What can we do to prevent such blatant black eyes to the industry so many of us love?

Daniel Rehal, President, Vision2Voice Healthcare Communications

Daniel Rehal, President, Vision2Voice Healthcare Communications

Talking about ethics isn’t exactly exciting. Leaders don’t usually jump at the chance to emphasize following rules or exceeding standards—it’s much more appealing to focus on growth than on problems. But what if we built our organizations around hiring the right people, fostering the right culture, and creating an environment that encourages and rewards ethical behavior? Many companies have systems in place to support doing the right thing, even though challenges still arise. The key to success lies in following the "law of the farm" — understanding that regular, disciplined effort is what really makes a difference.
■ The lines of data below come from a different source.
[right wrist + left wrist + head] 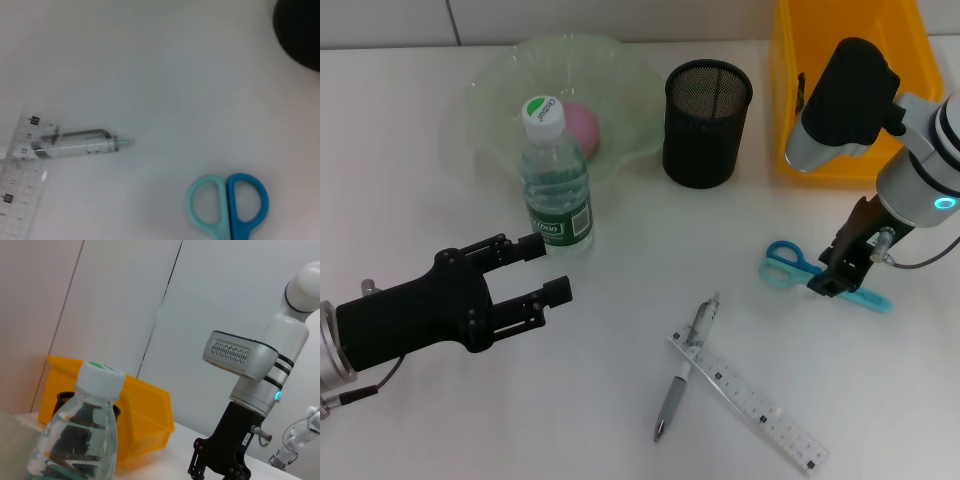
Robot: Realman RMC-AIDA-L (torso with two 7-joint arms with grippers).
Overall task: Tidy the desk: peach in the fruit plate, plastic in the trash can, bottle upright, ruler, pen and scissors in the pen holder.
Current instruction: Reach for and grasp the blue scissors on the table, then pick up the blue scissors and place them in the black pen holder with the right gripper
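The right gripper [837, 275] is pressing down over the blue scissors [790, 263] near the table's right edge, its finger spread hidden; the left gripper [548, 270] is hanging spread wide, empty, beside the upright bottle [554, 180].

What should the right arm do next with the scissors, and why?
Probably lower the right gripper a little and close on the scissors: it sits right over their blades, they lie flat on the desk, and the pen holder looks empty. Left gripper waits open beside the upright bottle.
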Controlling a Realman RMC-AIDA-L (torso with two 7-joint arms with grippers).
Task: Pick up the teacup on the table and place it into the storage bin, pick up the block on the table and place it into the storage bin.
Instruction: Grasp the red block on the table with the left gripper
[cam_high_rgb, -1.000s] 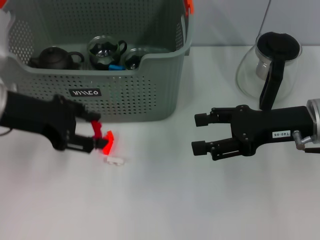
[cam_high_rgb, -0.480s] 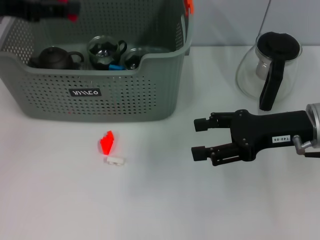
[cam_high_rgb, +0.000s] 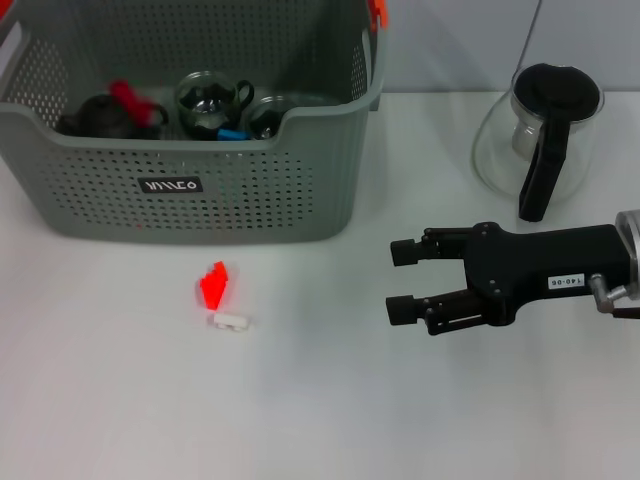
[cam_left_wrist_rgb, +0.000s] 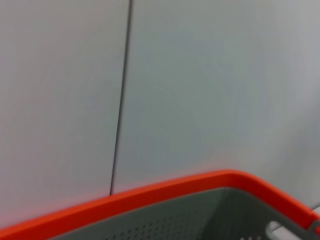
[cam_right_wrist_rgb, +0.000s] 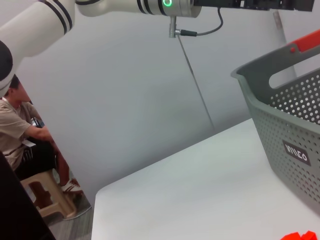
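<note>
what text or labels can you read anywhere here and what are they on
"MINISO"-like white lettering, too stylised to read surely, on the small black label on the front wall of the grey-green perforated plastic storage bin; it shows again in the right wrist view.
"140-06", seen upside down and only roughly legible, on the white sticker on the black right hand.
No other text is visible.

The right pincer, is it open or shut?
Open. In the head view the right pincer shows its two black fingers spread apart, holding nothing, above the white table.
</note>
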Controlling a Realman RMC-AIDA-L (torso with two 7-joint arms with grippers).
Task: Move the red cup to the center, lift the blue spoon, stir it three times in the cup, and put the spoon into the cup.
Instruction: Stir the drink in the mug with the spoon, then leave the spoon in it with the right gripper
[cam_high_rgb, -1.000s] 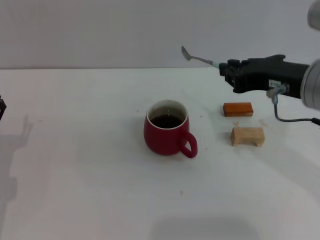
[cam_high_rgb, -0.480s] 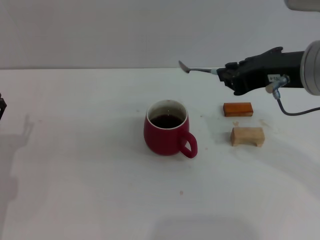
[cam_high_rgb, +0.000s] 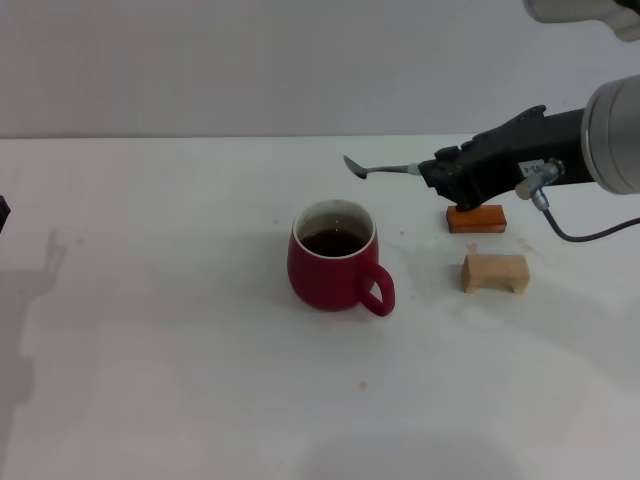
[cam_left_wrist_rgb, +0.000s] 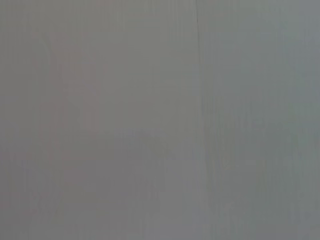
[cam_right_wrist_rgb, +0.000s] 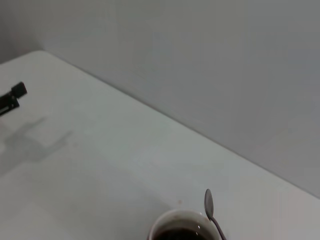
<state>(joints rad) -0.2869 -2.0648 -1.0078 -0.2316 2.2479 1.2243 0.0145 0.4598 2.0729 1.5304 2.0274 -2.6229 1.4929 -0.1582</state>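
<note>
The red cup (cam_high_rgb: 334, 256) stands near the middle of the white table (cam_high_rgb: 150, 350), handle toward the robot's right and front, dark liquid inside. The right gripper (cam_high_rgb: 440, 176) hangs above the table behind and to the right of the cup, pinching the blue spoon (cam_high_rgb: 378, 168) by its handle; most of the handle is hidden in the claw, and only the grey bowl and neck jut out toward the left, above the tabletop, clear of the cup. The gripper partly covers an orange-brown block (cam_high_rgb: 478, 218); a tan wooden block (cam_high_rgb: 495, 272) lies just in front of it. The right wrist view cuts the cup (cam_right_wrist_rgb: 176, 230) off, showing only its rim with the spoon (cam_right_wrist_rgb: 212, 212) over it. The left gripper (cam_high_rgb: 3, 212) is barely visible at the table's left edge; I cannot tell whether it is spread or pressed together.
</note>
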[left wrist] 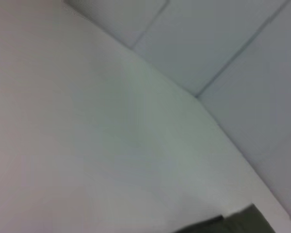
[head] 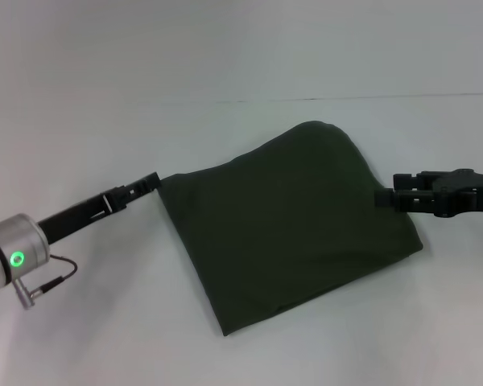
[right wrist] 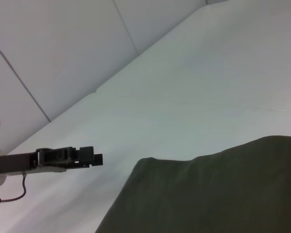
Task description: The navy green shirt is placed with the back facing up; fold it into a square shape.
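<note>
One navy green shirt (head: pixel 294 225) lies folded on one white table (head: pixel 105 338). Two grippers flank the shirt: the left gripper (head: pixel 150 182) at its left corner, the right gripper (head: pixel 384 198) at its right edge.

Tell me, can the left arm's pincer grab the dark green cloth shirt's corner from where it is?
Probably yes. The left pincer sits right beside the dark green cloth shirt's corner, and only bare white table lies around it, with nothing in between.
</note>
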Available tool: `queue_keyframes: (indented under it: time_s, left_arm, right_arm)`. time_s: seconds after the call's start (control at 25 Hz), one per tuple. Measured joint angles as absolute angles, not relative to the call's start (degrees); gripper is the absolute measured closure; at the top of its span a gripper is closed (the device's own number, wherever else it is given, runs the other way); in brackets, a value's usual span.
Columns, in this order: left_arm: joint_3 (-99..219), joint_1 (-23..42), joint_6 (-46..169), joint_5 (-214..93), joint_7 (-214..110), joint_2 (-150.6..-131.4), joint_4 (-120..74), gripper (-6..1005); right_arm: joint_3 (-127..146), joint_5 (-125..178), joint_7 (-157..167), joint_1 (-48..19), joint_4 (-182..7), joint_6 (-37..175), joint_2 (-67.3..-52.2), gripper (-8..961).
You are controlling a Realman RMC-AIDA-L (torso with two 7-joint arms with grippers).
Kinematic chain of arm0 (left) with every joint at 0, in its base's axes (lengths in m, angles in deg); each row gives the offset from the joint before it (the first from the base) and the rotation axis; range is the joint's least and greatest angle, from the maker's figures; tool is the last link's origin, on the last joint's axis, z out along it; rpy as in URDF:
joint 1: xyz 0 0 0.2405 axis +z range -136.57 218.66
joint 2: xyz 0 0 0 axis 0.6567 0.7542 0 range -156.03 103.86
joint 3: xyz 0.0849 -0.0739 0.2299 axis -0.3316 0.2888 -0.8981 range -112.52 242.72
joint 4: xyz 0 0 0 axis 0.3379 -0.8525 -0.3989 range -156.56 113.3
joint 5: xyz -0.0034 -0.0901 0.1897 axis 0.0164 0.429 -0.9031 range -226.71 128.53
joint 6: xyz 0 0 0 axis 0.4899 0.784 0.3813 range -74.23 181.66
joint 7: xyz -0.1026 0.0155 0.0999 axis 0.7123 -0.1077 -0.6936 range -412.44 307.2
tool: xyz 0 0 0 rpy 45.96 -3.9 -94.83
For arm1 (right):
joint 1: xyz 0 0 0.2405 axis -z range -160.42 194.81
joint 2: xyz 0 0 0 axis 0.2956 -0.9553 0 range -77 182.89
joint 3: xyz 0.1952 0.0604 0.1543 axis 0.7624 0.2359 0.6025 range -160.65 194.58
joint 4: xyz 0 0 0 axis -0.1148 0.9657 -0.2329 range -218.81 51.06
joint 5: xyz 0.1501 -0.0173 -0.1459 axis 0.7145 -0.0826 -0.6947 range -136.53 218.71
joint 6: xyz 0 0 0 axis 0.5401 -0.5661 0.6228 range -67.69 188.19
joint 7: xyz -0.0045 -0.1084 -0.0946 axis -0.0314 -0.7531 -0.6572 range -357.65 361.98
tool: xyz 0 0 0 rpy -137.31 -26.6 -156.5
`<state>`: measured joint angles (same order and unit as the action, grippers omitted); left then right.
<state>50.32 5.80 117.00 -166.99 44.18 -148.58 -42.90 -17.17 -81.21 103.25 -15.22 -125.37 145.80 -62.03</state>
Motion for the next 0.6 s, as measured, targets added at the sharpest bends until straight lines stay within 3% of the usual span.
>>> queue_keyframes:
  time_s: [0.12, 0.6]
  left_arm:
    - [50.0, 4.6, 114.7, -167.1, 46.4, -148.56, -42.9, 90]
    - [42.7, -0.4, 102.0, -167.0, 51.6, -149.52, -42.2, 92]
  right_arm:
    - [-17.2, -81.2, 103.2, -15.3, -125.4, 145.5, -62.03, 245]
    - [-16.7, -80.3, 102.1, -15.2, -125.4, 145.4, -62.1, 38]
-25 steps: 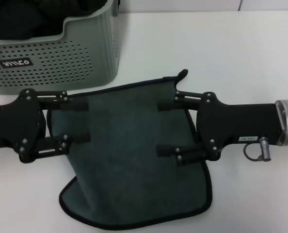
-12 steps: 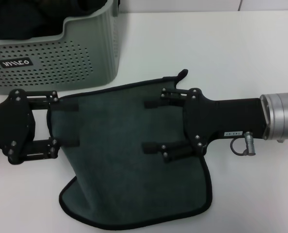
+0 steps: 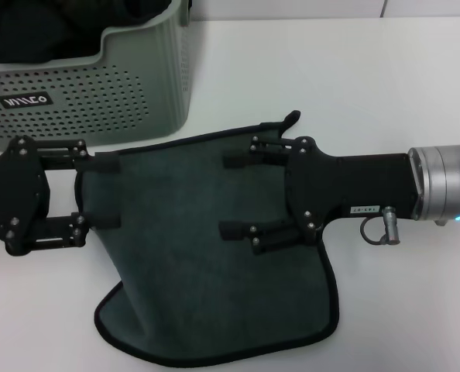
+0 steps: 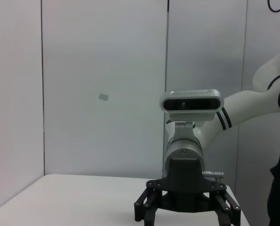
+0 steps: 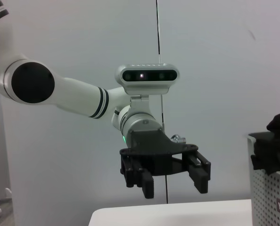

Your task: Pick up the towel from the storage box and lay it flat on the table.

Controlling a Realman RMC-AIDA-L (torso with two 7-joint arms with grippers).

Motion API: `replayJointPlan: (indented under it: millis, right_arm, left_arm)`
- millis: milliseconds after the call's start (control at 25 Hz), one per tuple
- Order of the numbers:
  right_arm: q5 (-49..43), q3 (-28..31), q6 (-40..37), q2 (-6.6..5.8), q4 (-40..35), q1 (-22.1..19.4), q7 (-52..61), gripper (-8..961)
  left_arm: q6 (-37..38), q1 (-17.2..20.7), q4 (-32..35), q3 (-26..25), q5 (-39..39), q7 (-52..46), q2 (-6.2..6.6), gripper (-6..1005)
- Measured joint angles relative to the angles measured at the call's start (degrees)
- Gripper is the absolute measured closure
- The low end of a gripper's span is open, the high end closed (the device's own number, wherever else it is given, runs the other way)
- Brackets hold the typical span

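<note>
1. The large dark green soft cloth towel (image 3: 214, 256) lies spread on the plain white desk (image 3: 354, 85), just beside the pale grey-green perforated storage box (image 3: 90, 93).
2. Left claw (image 3: 98, 194) spread wide, empty, over the towel's left edge.
3. Right claw (image 3: 238, 195) likewise spread and empty over its centre-right, so nearer.

White table (image 3: 354, 85), dark green towel (image 3: 199, 271) spread flat on it, pale grey-green storage box (image 3: 114, 93) at far left corner.
</note>
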Motion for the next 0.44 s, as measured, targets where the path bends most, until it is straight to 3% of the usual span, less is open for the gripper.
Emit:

This article explores the critical role of ethics in the pharmaceutical industry, emphasizing the importance of cultivating a culture rooted in integrity and accountability. It examines how ethical missteps tarnish public perception, and the processes in place to prevent such failures. The discussion extends to actionable best practices and how to embed these principles into organizational culture, so that we can ensure the industry thrives on trust and delivers meaningful value to patients and society.

Unscrupulous behavior

Let’s start with an example from my own experience. Years ago, I was called into a high-rise tower in New York City to help a start-up BioPharma company launch a healthcare education initiative. As time went by, I slowly learned that these borderline strategy and planning discussions were being led by a man who had little regard for improving the lives of patients; his motive was profit. As he purchased a life-saving product for sepsis and increased the price from $12.50/tablet to $750/tablet, he was rebranding Deraprim which had been on the market for 70 years and was long generic. Martin Shkreli, who was a founder of three hedge funds, came from Wall Street to seek his financial fortune in healthcare. Years later, he was convicted of security fraud and conspiracy and sentenced to prison.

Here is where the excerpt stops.